Dr. David LEVY
United Kingdom

David Levy graduated in medicine from the University of Edinburgh in 1986 and trained in anaesthesia in Aberdeen, Sheffield and Nottingham.

Appointed consultant anaesthetist at Nottingham University Hospitals NHS Trust in 1995, David enjoys a broad clinical anaesthetic practice with principal subspeciality interests in obstetric anaesthesia, neuroanaesthesia, anaesthesia for orthopaedic/trauma surgery, and anaesthesia for electroconvulsive therapy.

David is an enthusiastic teacher of postgraduate trainees, medical students and midwives. He has a busy medico-legal practice, advising solicitors, coroners and medical defence organisations. David graduated with distinction from Nottingham Trent University (LLM, Health Law) in 2016.

In 2020 David joined the complement of Medical Examiners, scrutinising deaths at Nottingham University Hospitals.

Consent for Anaesthesia: The Common Law Basis

This lecture will examine the evolution of English law as applied to consent.

The Mental Capacity Act (2005) incorporated a common law test - as delineated in Re C [1994] WLR 290 - of the ability to understand, retain and weigh information - and communicate a decision. The MCA sets out preconditions to allow us to treat patients in their best interests.

Determination of capacity in labour is fraught. In ML v Guy’s and St Thomas’ NHS Foundation Trust [2018] EWHC 2010 (QB) the judge found that when the mother said “why don’t you chop me now what are you waiting for?” this was the result exclusively of the pain which she was feeling at that stage and was not because of her ongoing concern about the wellbeing of her baby.

The leading case in clinical negligence remains that of Bolam v Friern Hospital Management Committee [1957] 1 WLR 582, in which the claimant sustained acetabular fractures in the course of electroconvulsive therapy (ECT). The expert evidence was equivocal. A doctor is not guilty of negligence if they have acted in accordance with a practice accepted as proper by a responsible body of doctors.

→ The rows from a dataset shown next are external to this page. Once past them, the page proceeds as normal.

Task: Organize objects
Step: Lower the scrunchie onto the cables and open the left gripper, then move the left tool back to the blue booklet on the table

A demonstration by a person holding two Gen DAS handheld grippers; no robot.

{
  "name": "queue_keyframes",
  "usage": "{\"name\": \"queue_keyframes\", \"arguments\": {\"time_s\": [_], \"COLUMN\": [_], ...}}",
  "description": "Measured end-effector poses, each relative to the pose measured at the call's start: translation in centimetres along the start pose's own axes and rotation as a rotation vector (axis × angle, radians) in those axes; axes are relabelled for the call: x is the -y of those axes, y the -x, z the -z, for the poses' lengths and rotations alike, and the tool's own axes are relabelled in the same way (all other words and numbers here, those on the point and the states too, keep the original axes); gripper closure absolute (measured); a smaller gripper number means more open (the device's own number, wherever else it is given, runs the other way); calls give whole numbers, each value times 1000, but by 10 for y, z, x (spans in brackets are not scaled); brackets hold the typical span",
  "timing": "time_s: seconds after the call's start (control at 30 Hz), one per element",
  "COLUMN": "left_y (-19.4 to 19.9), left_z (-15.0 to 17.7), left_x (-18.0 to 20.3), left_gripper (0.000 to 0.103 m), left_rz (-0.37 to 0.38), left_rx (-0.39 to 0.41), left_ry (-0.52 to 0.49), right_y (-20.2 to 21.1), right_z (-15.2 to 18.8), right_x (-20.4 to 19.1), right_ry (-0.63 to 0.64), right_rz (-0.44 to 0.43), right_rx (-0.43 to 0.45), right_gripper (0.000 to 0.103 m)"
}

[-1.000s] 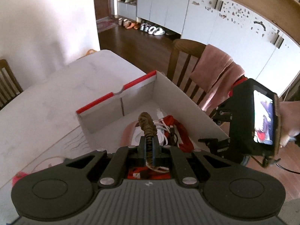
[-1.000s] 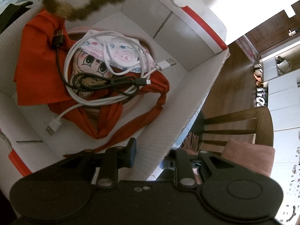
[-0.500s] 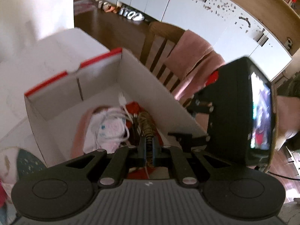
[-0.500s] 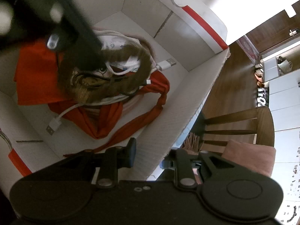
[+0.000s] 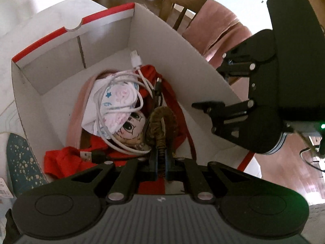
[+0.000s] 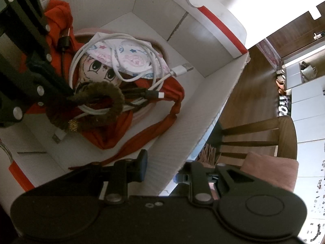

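1. The left claw [image 5: 160, 162] is clamped on a brown fuzzy loop [image 5: 162, 120], a furry band with a small gold clasp, and holds it low inside the cardboard box [image 5: 182, 46].
2. From the right wrist view the brown fuzzy loop [image 6: 101, 95] lies over the pile in the box, touching the white USB cable [image 6: 126, 42] and the black cable [image 6: 138, 93].
3. Beneath the cables are a doll's painted face [image 6: 97, 69], a patterned face mask [image 6: 130, 57] and red cloth [image 6: 158, 122].
4. The right claw [image 6: 162, 168] straddles the box's near wall [image 6: 203, 126], one finger inside and one outside; its fingers are set closely on the wall, gripping it.
5. The box, white with a red rim, stands on the table [image 5: 40, 24]. A wooden chair [image 5: 178, 2] draped with a pink towel [image 5: 215, 22] stands just beyond it.
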State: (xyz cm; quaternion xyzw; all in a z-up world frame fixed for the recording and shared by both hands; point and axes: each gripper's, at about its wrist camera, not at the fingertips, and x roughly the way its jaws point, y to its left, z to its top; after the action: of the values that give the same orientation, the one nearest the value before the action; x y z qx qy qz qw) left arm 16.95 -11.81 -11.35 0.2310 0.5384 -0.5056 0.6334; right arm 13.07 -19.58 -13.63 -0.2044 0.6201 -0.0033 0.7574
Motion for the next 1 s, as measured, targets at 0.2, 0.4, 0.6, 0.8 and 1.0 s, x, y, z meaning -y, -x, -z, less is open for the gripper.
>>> {"name": "queue_keyframes", "arguments": {"time_s": [0.2,0.4,0.6,0.8,1.0], "left_y": [-1,6,18,50,90], "left_z": [8,14,23,31,47], "left_x": [3,6,12,11,-3], "left_gripper": [92,52,45,42,37], "left_rz": [-21,4,-3,-15,-65], "left_rx": [-5,18,50,131,224], "left_ry": [-29,-38,-56,-59,-19], "right_y": [0,0,0,1,1], "right_z": [0,0,0,0,0], "right_x": [0,-1,-1,-1,-1], "right_ry": [1,3,3,5,2], "right_rz": [1,3,3,4,4], "right_rx": [0,0,-1,-1,-2], "right_gripper": [80,80,80,80,80]}}
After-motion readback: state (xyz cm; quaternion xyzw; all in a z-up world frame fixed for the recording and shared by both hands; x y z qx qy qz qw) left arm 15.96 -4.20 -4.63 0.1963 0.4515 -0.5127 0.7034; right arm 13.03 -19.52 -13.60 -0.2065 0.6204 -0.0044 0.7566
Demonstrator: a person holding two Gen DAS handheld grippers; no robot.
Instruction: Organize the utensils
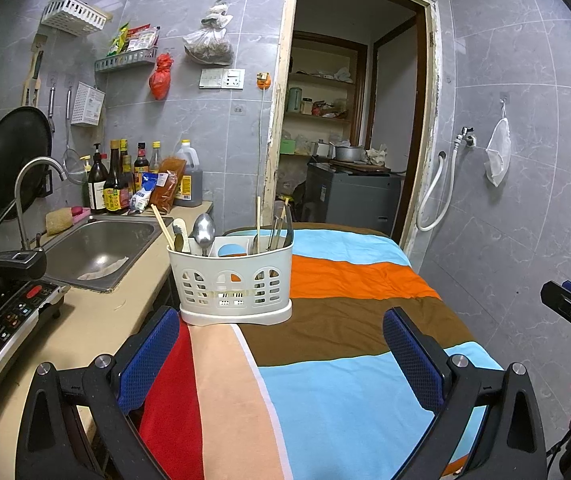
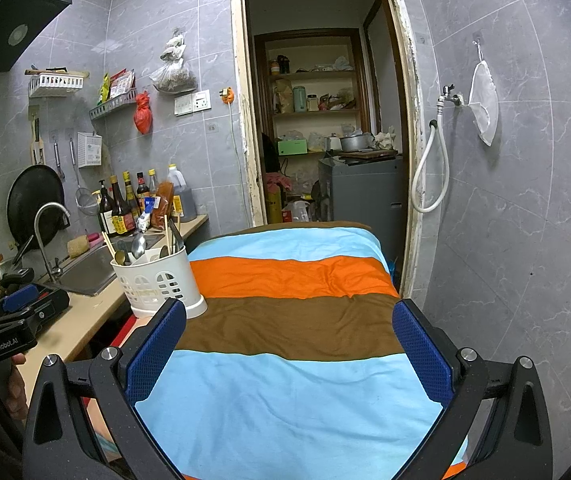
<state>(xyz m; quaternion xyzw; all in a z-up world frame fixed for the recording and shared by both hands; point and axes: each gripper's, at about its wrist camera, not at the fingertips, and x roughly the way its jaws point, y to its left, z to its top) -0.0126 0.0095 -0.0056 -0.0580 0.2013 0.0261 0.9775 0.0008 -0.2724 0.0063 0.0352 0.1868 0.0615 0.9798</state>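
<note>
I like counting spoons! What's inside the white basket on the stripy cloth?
Poking out of the white basket you can see a shiny metal spoon, wooden chopsticks and more metal utensils. Their lower ends are hidden behind the basket's wall, so an exact spoon count isn't possible.

The utensil caddy (image 1: 231,280) stands on the cloth-covered worktop (image 1: 345,320) at its left edge. Spoons (image 1: 204,232) and chopsticks (image 1: 258,220) stand upright inside it. The sink (image 1: 101,248) lies just to its left.
</note>
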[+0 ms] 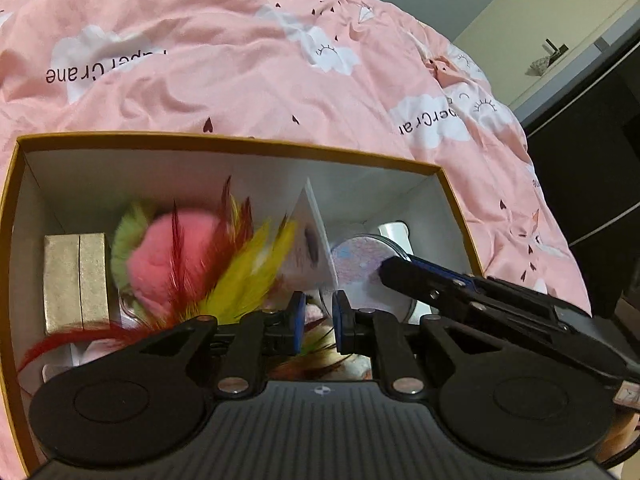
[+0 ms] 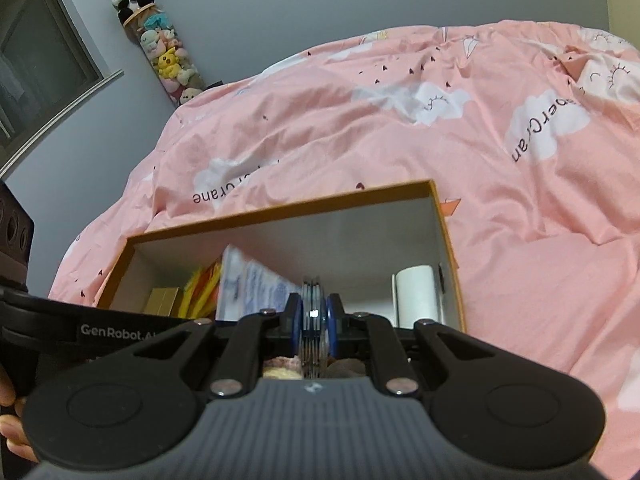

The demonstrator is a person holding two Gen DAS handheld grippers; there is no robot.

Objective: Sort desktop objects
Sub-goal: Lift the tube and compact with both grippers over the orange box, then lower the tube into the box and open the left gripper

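We see right gripper (image 2: 314, 316) clamped on clear disc stack (image 2: 312, 308), low centre of frame, over orange box (image 2: 280, 210). Left gripper (image 1: 319, 314) pads narrowly apart, nothing clearly between. Risk: stack slips edgewise, or snags feather toy (image 1: 224, 264) below.

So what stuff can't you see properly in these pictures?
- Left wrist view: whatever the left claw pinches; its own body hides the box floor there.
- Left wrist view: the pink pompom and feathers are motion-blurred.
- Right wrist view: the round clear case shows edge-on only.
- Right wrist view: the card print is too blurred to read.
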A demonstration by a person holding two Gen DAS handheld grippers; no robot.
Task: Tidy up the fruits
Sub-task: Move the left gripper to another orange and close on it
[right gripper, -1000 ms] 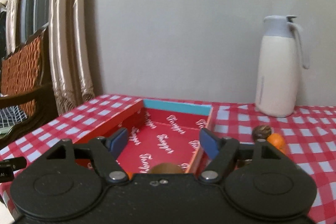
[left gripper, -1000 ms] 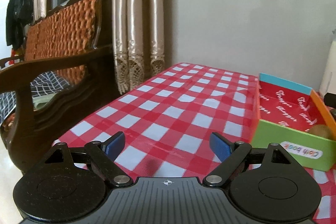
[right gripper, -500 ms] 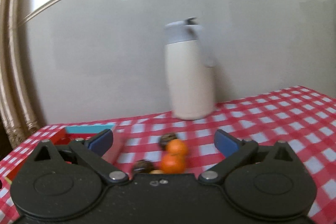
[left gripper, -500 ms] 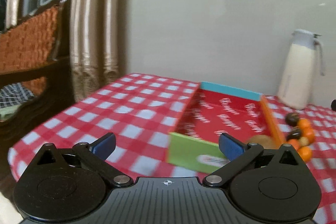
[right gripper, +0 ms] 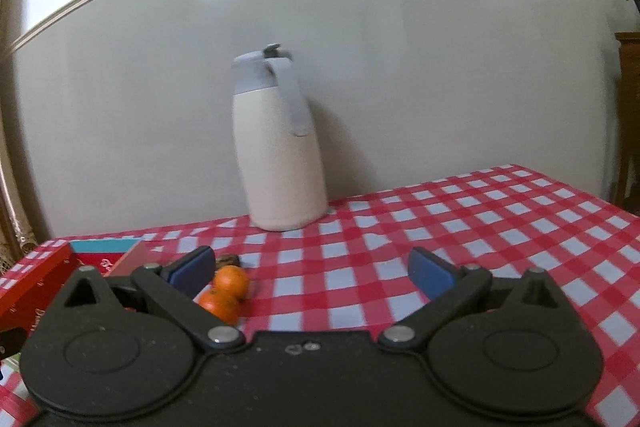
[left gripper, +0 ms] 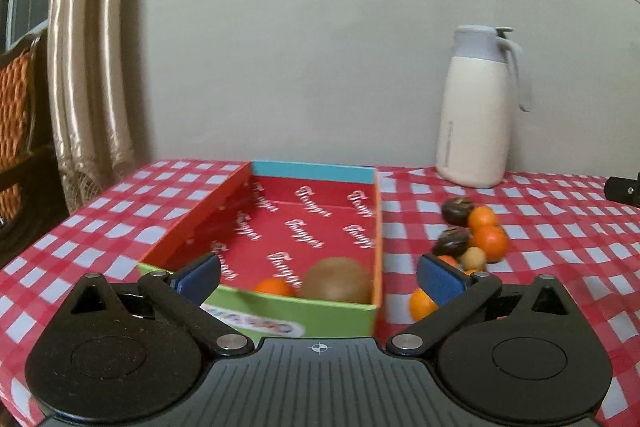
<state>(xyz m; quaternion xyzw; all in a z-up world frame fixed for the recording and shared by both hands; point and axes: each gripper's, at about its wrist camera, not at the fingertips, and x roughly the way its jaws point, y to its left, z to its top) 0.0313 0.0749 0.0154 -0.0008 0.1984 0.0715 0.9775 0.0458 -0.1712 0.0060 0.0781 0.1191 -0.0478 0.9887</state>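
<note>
A shallow red-lined box [left gripper: 308, 227] with a green front wall sits on the checked tablecloth. A kiwi [left gripper: 335, 279] and a small orange [left gripper: 274, 287] lie in its near end. To its right is a pile of fruit: oranges [left gripper: 489, 241], dark fruits [left gripper: 451, 241] and a pale round one [left gripper: 473, 259]. My left gripper [left gripper: 320, 277] is open and empty, just before the box's front wall. My right gripper [right gripper: 310, 269] is open and empty above the cloth; two oranges [right gripper: 224, 291] and a dark fruit [right gripper: 228, 260] lie by its left finger.
A cream jug with a grey lid [left gripper: 478, 111] stands at the back by the wall; it also shows in the right wrist view [right gripper: 276, 147]. Curtains [left gripper: 88, 67] and a wooden chair [left gripper: 16, 123] stand left of the table. A box corner [right gripper: 44, 275] shows at the left.
Both grippers have swung to the right. The left view went from chair and bare cloth to the box and fruit pile. The right view went from the box to the jug.
</note>
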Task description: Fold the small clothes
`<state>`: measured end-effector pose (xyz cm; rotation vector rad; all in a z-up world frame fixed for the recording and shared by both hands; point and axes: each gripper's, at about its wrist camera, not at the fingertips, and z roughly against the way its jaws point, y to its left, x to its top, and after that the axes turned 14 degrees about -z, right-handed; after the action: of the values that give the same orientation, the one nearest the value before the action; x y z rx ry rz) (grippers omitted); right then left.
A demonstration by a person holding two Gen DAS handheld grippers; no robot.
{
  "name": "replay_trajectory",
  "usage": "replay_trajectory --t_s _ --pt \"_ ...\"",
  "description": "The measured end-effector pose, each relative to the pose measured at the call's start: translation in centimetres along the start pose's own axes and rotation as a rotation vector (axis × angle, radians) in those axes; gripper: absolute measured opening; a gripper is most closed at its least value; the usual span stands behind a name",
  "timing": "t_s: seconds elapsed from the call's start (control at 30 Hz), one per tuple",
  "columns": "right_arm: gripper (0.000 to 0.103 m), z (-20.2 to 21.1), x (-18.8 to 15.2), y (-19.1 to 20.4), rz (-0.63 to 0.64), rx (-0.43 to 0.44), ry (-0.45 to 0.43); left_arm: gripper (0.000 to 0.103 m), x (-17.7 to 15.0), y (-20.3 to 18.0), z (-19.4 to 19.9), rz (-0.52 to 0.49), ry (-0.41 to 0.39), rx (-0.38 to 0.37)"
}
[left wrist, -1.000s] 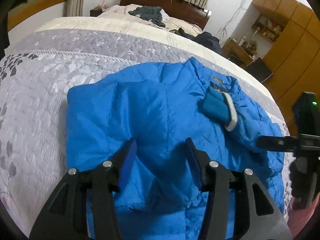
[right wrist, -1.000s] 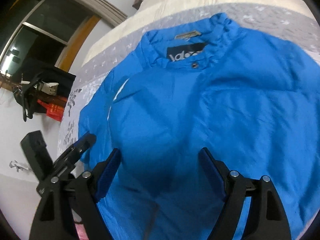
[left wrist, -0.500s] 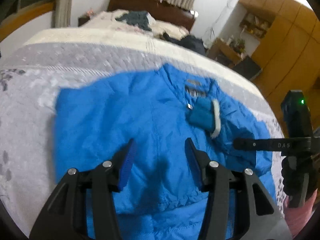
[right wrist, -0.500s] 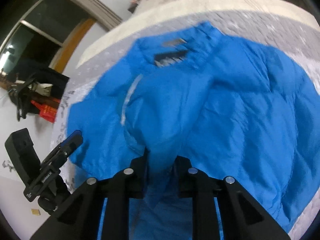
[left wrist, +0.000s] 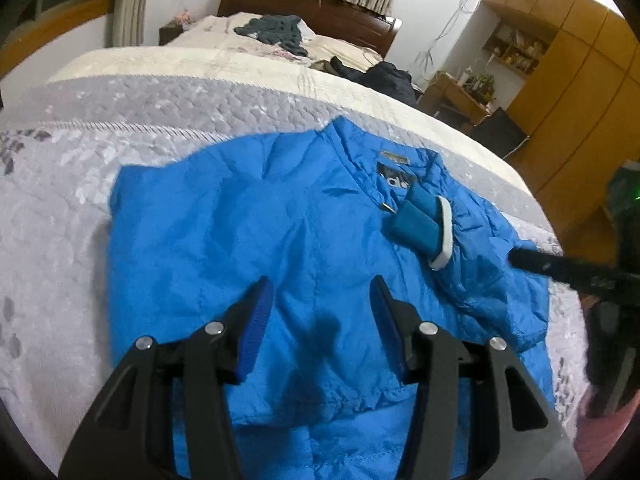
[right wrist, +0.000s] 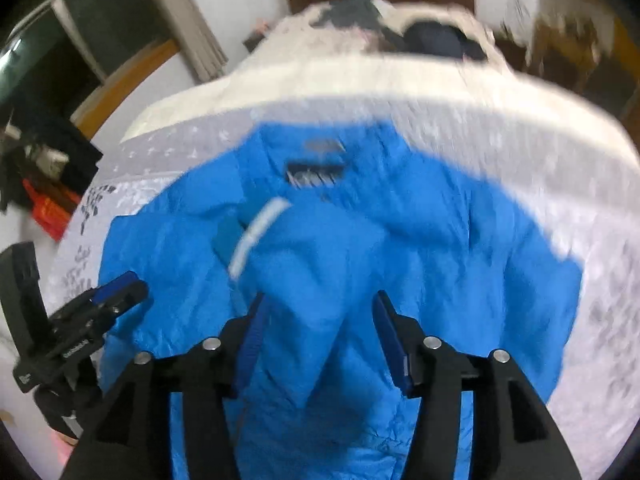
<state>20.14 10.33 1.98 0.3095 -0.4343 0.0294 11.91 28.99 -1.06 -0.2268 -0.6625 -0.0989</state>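
Blue jacket (left wrist: 248,232) flat on bedspread (left wrist: 60,200); both hand-held grippers gaping.

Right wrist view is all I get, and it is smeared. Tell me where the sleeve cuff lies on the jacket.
Observer: The left wrist view is sharp. The cuff lies on the chest of the jacket, right next to the collar label.
Operator: Give me the state of the left tongs.
Observer: The left tongs are open above the lower front of the jacket, with nothing between their fingers.
Operator: Report the hem.
Observer: A gathered hem runs across between the arms of those tongs, nearer the camera than their tips.
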Motion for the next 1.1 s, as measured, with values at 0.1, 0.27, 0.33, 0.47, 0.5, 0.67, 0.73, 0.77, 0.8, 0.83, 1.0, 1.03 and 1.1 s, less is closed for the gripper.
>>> replay_trajectory --t_s 0.1,0.27,0.33,0.47,0.5,0.67,0.73,0.77,0.8,0.83,1.0,1.03,1.1 --pt "0.061 -0.7 0.2 3.5 0.096 0.003 0.029 0.051 0.0 0.1 -0.4 -0.001 0.021 0.014" --pt "0.066 -5.3 0.4 7.0 0.172 -0.106 0.095 0.051 -0.2 0.1 -0.7 -0.020 0.034 0.032" --pt "0.071 -6.8 0.3 7.2 0.206 -0.184 0.081 0.051 -0.3 -0.1 -0.9 -0.032 0.034 0.044" --pt "0.061 -8.7 0.0 6.4 0.221 -0.248 0.090 0.051 -0.6 -0.4 -1.3 -0.056 0.035 0.063" --pt "0.055 -8.7 0.1 5.9 0.213 -0.235 0.084 0.052 -0.7 -0.5 -1.3 -0.059 0.035 0.064" --pt "0.029 -5.8 0.6 3.3 0.105 -0.103 0.056 0.052 -0.8 -0.2 -1.4 -0.053 0.035 0.056" --pt "0.028 -4.2 0.7 2.2 0.062 -0.048 0.046 0.052 -0.8 -0.3 -1.4 -0.053 0.035 0.056" --pt "0.028 -3.6 0.8 1.5 0.041 -0.021 0.046 0.052 -0.8 -0.3 -1.4 -0.053 0.035 0.056" --pt "0.028 -2.7 0.7 0.3 0.005 0.022 0.052 0.053 -0.8 -0.2 -1.5 -0.053 0.035 0.056" --pt "0.028 -2.1 0.6 -0.4 -0.015 0.047 0.058 0.053 -0.8 -0.3 -1.5 -0.053 0.036 0.055" --pt "0.036 0.5 -0.4 -5.3 -0.123 0.175 0.089 0.055 -0.9 -0.4 -1.5 -0.063 0.034 0.063" --pt "0.041 0.9 -0.4 -6.3 -0.141 0.192 0.090 0.055 -1.0 -0.3 -1.5 -0.062 0.033 0.062" --pt "0.057 2.0 -0.8 -8.4 -0.178 0.212 0.083 0.055 -1.0 -0.4 -1.5 -0.059 0.033 0.060"
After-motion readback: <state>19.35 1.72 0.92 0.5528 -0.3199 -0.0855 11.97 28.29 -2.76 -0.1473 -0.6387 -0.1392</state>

In Sidaway v Bethlem Royal Hospital [1985] 2 WLR 480, the claimant sustained paralysis following cervical spine surgery. Bolam was upheld by the majority in respect of non-disclosure of the risks. Lord Scarman held a minority view – that the test was whether the doctor in advising his patient gave consideration to the right of the patient to make up her own mind in the light of the relevant information whether or not she will accept the treatment which he proposes.
An argument for right of autonomy and dignity was raised by a minority of judges in 2004, in another spinal surgical case, Chester v Afshar [2005] 1 AC 134.
Thirty years after Sidaway, Montgomery v Lanarkshire Health Board [2015] UKSC 11 held that “[t]he patient [must be made] aware of any material risks involved in any recommended treatment, and of any reasonable alternative or variant treatments. The test of materiality is whether, in the circumstances of the particular case, a reasonable person in the patient’s position would be likely to attach significance to the risk, or the doctor is or should reasonably be aware that the particular patient would be likely to attach significance to it”.

Most recently, in 2023, in McCulloch v Forth Valley Health Board [2023] UKSC 26 the Supreme Court has examined which legal test should be applied to the assessment of whether an alternative treatment is reasonable and requires to be discussed with the patient. A “professional practice test”, invoking Bolam, applies to where a doctor is considering options for treatment.

Increasingly, if a clinical negligence solicitor is failing to prove that the clinical care fell below a reasonable standard, they will resort to claiming that the consent process was inadequate.